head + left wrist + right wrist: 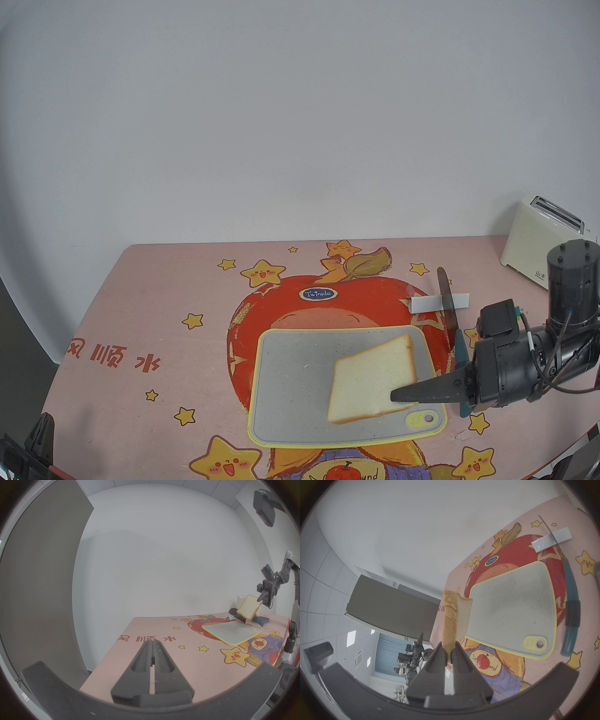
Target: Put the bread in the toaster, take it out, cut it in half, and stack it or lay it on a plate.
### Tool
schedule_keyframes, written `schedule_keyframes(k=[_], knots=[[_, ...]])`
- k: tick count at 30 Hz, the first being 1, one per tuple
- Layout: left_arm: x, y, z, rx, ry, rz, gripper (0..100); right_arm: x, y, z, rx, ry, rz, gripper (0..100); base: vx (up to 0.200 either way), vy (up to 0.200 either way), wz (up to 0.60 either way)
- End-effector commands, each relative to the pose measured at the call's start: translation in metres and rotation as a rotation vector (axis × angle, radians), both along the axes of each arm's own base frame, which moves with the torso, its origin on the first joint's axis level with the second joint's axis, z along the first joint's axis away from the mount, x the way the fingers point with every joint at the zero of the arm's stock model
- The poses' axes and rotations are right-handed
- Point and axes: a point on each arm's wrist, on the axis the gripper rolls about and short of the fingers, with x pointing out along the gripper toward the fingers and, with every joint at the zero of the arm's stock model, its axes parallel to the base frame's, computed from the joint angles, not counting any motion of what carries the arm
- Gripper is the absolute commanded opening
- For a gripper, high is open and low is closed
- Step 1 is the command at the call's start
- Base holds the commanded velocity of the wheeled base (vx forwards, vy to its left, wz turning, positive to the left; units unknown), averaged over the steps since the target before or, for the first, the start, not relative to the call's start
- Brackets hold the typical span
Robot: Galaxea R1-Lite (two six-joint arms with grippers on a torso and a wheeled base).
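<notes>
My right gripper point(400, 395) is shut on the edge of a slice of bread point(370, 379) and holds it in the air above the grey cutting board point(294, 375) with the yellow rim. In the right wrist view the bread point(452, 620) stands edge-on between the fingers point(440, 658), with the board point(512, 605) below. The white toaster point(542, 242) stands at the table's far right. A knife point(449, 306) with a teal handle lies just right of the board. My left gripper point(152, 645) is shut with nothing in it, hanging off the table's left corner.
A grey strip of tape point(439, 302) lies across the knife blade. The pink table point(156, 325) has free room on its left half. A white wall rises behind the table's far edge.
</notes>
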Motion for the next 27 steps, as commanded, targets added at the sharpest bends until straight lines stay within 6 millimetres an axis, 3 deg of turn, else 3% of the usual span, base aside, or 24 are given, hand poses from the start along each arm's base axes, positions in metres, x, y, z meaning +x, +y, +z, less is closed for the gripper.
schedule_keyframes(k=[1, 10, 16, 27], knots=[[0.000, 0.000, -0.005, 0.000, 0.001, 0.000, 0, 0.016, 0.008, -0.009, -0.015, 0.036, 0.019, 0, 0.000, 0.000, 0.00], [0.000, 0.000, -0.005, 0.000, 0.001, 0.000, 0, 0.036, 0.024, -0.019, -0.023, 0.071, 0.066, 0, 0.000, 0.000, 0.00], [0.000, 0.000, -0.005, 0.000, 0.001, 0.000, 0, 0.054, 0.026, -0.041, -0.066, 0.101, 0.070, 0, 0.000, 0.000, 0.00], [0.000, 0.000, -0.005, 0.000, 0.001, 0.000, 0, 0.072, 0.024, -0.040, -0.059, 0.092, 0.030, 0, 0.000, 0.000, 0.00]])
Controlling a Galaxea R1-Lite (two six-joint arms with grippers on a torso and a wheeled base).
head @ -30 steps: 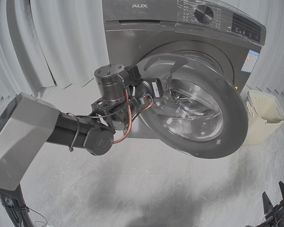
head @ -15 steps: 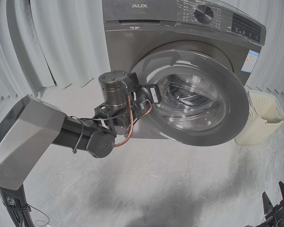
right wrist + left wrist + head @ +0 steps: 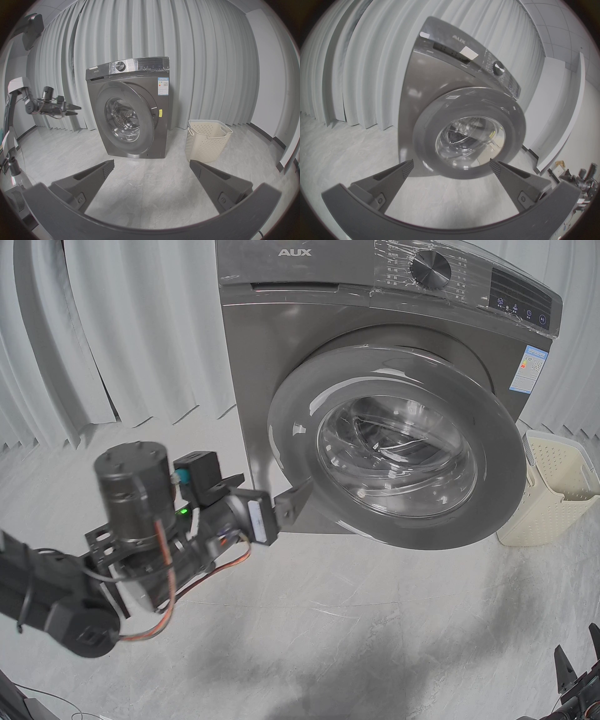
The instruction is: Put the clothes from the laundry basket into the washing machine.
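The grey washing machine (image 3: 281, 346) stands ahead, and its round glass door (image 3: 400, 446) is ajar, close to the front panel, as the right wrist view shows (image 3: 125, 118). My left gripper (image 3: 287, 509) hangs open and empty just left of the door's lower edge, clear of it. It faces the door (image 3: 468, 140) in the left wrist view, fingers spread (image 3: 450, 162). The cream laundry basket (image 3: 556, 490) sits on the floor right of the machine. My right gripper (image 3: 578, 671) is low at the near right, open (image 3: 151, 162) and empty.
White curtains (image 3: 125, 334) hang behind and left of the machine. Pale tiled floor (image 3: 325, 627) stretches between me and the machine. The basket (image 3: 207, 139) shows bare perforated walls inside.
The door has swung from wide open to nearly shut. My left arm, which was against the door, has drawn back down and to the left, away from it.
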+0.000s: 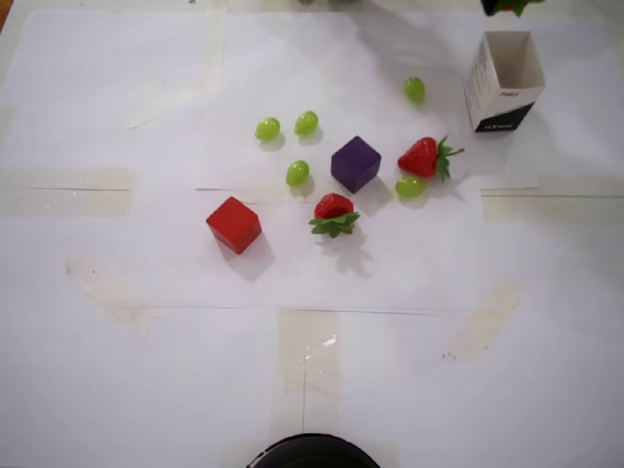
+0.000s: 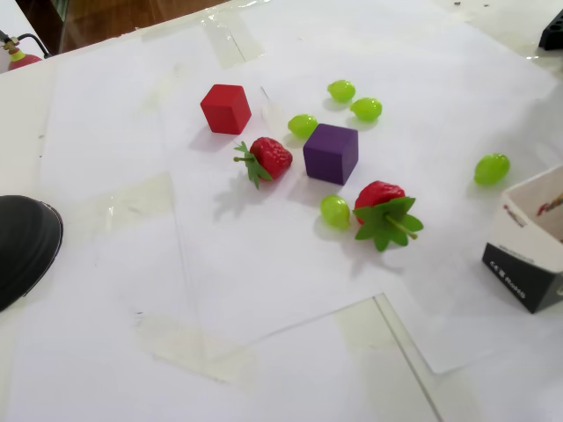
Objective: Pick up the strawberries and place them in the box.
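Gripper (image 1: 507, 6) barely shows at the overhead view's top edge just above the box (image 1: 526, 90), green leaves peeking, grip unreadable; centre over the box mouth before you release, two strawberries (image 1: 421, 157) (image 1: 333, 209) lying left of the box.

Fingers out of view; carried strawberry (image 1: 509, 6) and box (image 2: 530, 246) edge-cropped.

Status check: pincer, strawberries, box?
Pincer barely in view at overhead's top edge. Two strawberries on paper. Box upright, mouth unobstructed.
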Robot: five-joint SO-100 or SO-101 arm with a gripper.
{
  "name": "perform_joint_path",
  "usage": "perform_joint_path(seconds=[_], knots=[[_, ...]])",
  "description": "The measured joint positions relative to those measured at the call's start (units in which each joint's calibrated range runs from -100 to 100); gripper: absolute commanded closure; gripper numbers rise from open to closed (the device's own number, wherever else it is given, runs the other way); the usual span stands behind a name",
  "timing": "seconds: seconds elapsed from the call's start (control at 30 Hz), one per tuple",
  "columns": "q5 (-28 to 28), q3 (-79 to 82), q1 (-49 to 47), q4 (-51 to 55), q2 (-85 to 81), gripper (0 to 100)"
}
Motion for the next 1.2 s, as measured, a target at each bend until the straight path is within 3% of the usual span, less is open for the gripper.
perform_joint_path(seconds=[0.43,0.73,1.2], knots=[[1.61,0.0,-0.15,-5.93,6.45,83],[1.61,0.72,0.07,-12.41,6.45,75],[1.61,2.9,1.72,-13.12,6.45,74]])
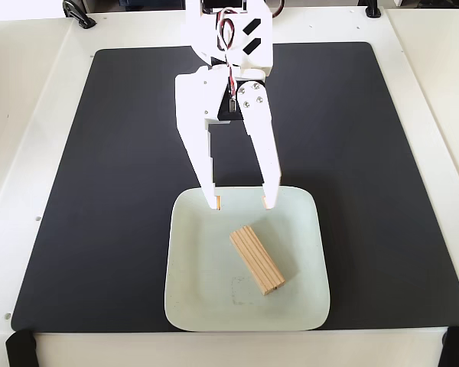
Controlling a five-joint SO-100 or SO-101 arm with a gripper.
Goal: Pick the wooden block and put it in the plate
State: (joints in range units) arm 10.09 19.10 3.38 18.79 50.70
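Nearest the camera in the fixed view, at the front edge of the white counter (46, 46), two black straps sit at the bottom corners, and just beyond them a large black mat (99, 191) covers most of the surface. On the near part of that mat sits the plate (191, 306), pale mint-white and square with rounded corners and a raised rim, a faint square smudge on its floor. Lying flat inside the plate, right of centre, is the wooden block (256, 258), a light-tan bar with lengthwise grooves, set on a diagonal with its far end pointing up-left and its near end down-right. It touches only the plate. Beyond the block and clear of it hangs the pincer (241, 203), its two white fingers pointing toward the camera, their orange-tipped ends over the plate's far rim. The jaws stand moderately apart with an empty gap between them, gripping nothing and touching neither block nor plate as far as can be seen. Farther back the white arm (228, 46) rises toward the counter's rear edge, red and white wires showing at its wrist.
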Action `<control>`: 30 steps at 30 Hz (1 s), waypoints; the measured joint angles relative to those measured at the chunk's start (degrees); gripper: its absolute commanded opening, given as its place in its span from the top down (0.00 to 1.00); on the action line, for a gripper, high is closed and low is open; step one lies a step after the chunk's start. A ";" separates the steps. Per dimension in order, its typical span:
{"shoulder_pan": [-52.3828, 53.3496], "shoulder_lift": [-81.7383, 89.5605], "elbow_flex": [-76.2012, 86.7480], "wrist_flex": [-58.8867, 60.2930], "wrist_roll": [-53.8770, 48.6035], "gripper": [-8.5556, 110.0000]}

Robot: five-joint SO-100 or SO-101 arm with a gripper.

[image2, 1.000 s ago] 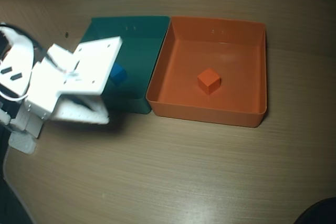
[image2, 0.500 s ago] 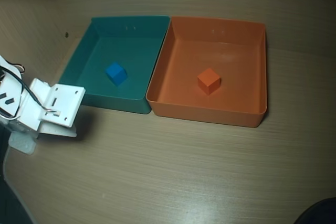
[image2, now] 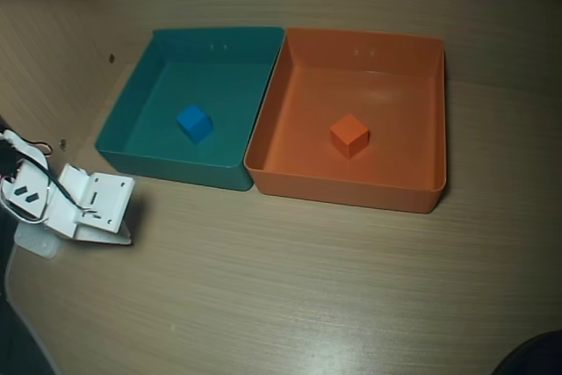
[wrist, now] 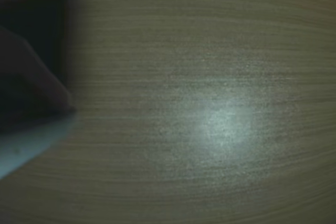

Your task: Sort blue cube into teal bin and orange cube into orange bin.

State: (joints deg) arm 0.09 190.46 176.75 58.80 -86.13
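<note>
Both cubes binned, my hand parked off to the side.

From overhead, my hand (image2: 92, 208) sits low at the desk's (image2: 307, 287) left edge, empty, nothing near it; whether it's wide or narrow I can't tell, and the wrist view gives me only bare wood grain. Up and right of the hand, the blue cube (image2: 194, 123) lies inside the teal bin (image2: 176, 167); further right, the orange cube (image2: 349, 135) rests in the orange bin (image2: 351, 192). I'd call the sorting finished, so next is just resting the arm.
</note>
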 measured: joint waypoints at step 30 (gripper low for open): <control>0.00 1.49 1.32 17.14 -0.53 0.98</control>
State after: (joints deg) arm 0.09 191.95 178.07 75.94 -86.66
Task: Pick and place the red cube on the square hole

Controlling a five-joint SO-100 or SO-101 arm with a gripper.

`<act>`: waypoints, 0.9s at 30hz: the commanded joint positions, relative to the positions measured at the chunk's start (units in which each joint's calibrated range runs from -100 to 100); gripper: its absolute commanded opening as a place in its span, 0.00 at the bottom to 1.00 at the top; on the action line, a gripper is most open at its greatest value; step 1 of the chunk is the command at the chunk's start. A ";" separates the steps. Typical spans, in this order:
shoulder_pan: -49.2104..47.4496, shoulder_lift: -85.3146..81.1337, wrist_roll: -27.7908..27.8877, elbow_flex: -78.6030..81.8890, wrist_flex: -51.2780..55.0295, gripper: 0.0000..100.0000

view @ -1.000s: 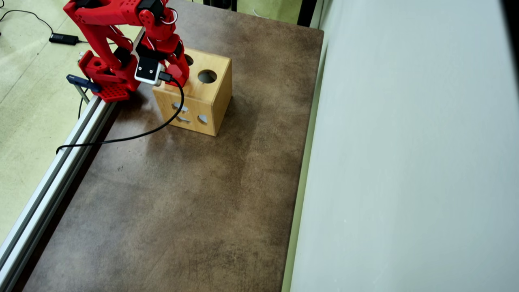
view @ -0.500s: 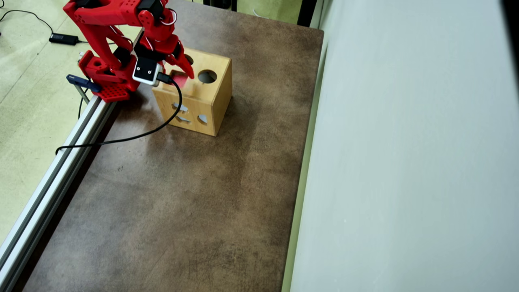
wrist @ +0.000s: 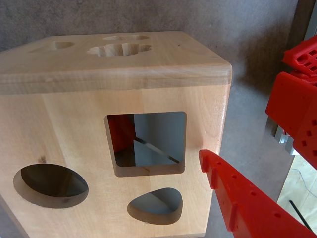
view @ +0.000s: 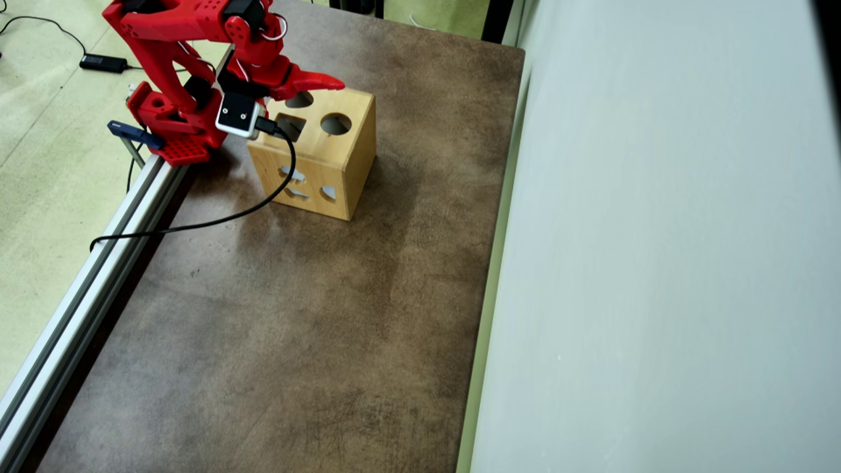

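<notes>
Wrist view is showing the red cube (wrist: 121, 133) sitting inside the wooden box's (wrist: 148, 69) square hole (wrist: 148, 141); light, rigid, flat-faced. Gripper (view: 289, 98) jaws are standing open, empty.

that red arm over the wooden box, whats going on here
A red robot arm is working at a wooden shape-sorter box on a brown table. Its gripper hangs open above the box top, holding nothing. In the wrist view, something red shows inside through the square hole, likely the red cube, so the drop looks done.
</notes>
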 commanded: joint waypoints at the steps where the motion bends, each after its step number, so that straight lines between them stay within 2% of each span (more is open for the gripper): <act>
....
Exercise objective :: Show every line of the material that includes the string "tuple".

Response area ::
- k: tick count at 30 Hz, the first being 1, one per tuple
  "timing": "seconds: seconds elapsed from the call's start (control at 30 Hz), one per tuple",

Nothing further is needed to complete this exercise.